Dataset content Block Start
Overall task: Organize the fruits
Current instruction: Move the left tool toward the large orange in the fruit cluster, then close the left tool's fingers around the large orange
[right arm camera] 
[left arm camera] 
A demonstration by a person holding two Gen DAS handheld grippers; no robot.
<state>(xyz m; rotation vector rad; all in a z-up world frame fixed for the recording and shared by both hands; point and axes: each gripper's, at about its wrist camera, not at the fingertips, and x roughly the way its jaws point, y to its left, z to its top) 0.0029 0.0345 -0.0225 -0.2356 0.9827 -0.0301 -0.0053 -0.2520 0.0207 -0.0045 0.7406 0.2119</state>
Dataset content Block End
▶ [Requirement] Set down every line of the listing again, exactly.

▶ [Output]
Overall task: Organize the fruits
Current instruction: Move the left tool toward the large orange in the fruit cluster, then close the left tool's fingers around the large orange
[right arm camera] 
[left arm camera] 
A demonstration by a person holding two Gen DAS handheld grippers; no robot.
<state>(xyz m; rotation vector rad; all in a z-up world frame fixed for the recording and shared by both hands; point and axes: each gripper's, at about its wrist camera, not at the fingertips, and x roughly the way its jaws point, y to its left, z to its top) 0.0029 0.0345 -0.0225 -0.2356 0.9827 -0.0301 -0.0053 -0.2520 0.0207 -0.0045 0.7406 0.2119</state>

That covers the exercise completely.